La scrittrice, il filosofo e la trasformazione della tragedia in farsa.

La storia si ripete sempre due volte… Della vicenda che coinvolge Leonardo Caffo e il suo invito a Più libri, più liberi, la manifestazione letteraria romana diretta da Chiara Valerio, con le successive polemiche legate alle accuse dell’ex compagna di Caffo di stalking e violenze private, quindi la rinuncia a partecipare del giovane filosofo antispecista (addirittura ha adombrato il suicidio), la Valerio lo difende appoggiandosi al principio di presunzione di innocenza, poi però cambia idea e mica è detto sia finita qui... insomma, a me, di tutta questa infinita pantomima, più che altro risuona il famoso aforisma di Karl Marx: "La storia si ripete sempre due volte: la prima come tragedia, la seconda come farsa."

Ma arriviamoci per gradi, la forma interrogativa ci è forse d'aiuto. Possiamo, è intellettualmente lecito intendo, identificare Caffo come un brutale rappresentante del patriarcato, seguendo una tendenza a cui i social fanno da consueto volano? Di conseguenza, Chiara Valerio avrebbe tradito il patto di sorellanza: è una rinnegata! viene detto da più parti.

Massì, possiamo, possiamo dire ciò che ci pare, e infatti lo stiamo facendo. Come cantava Giorgio Gaber, viviamo in un tempo in cui tutto si può, compreso farsi una bella lega. Ma se andiamo a leggere le carte processuali e fermo restando la presunta innocenza dell'imputato – su questo ha perfettamente ragione Valerio –, scopriamo che, dopo le violenze di cui è accusato, Caffo sarebbe ogni volta svenuto, o avrebbe supplicato la fidanzata malmenata di chiamare soccorsi: per lui, beninteso. Non per lei. Già che l’avere scoperchiato il vaso di Pandora della propria aggressività gli avrebbe procurato degli attacchi di panico. È la stessa donna ad averlo dichiarato alla magistratura inquirente, non la sceneggiatura di un film con protagonista Christian De Sica: "Amo', chiamame 'n ambulanza, dai, movete... me sta a girà tutto."

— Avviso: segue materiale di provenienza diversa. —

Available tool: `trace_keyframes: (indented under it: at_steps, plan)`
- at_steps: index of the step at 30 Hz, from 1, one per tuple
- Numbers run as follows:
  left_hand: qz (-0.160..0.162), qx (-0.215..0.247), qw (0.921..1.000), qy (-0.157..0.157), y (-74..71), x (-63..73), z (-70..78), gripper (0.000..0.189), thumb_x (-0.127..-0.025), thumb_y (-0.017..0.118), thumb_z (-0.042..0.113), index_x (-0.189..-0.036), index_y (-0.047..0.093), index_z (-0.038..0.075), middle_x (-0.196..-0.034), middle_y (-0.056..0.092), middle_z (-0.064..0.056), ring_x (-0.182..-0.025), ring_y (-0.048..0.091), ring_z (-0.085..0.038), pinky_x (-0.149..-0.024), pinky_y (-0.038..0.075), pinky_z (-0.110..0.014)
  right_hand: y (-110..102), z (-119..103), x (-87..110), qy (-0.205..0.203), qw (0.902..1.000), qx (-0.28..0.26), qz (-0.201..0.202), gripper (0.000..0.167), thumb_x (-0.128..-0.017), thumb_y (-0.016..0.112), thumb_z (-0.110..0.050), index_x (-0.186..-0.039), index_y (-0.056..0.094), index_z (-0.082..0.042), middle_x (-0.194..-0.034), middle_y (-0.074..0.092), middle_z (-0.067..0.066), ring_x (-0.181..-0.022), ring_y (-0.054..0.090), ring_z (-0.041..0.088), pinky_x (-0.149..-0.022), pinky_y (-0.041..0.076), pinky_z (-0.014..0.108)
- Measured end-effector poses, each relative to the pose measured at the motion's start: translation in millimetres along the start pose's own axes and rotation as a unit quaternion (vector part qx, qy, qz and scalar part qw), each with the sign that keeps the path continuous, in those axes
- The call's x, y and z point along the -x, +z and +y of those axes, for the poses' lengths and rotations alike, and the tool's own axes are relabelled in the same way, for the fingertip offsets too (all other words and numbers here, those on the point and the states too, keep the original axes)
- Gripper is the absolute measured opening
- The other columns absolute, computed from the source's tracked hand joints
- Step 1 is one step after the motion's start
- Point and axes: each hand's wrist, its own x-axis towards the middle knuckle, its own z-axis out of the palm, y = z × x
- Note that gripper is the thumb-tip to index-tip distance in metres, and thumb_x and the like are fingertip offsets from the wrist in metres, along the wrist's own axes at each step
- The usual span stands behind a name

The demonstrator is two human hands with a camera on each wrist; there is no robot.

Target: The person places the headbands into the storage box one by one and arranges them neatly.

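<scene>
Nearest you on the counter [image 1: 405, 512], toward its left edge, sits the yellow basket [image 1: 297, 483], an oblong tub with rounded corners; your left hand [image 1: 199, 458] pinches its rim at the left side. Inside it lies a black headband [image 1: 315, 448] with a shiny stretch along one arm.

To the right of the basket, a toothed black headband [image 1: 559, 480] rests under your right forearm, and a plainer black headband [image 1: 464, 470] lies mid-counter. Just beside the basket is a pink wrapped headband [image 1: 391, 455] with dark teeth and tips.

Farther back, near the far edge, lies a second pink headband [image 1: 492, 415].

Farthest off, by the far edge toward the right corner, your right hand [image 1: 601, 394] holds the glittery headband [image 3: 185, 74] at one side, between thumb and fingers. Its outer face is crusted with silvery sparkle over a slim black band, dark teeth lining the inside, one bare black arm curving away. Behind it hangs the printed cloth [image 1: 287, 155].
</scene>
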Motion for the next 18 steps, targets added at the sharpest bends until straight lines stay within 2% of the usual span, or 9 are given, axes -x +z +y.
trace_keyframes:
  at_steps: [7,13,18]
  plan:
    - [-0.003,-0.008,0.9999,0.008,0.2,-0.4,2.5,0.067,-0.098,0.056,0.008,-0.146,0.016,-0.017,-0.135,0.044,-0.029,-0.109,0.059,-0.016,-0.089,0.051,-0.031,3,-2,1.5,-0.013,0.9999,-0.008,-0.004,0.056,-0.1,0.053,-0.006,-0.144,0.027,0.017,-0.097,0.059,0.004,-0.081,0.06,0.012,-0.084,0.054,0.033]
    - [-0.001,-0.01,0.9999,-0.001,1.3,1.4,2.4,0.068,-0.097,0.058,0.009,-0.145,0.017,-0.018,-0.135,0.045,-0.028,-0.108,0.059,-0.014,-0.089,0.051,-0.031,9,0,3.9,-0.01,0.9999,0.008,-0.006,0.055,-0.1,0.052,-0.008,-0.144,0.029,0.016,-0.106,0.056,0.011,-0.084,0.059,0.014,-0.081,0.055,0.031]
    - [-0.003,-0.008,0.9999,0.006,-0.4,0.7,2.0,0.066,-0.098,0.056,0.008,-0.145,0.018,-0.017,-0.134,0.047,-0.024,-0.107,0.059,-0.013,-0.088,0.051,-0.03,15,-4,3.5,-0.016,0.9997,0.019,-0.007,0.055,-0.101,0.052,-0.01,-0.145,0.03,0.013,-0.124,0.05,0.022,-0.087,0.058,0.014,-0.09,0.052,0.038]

La vicenda ripropone una questione urgente: l’aggiornamento del vocabolario, come viene fatto l’update delle app sullo smartphone è necessario aggiornare le parole. La parola fascismo, ad esempio. Il fascismo è terminato il 27 luglio del 1945, non esistono rischi che si riproponga con gli stessi abiti in orbace. Eppure, nell’intero Occidente stiamo vivendo una recrudescenza di culture politiche autoritarie, al fascismo possono essere associate per via simbolica, ma possiedono una natura specifica e specifiche finalità. Dargli un nome nuovo e più appropriato è funzionale a combatterle.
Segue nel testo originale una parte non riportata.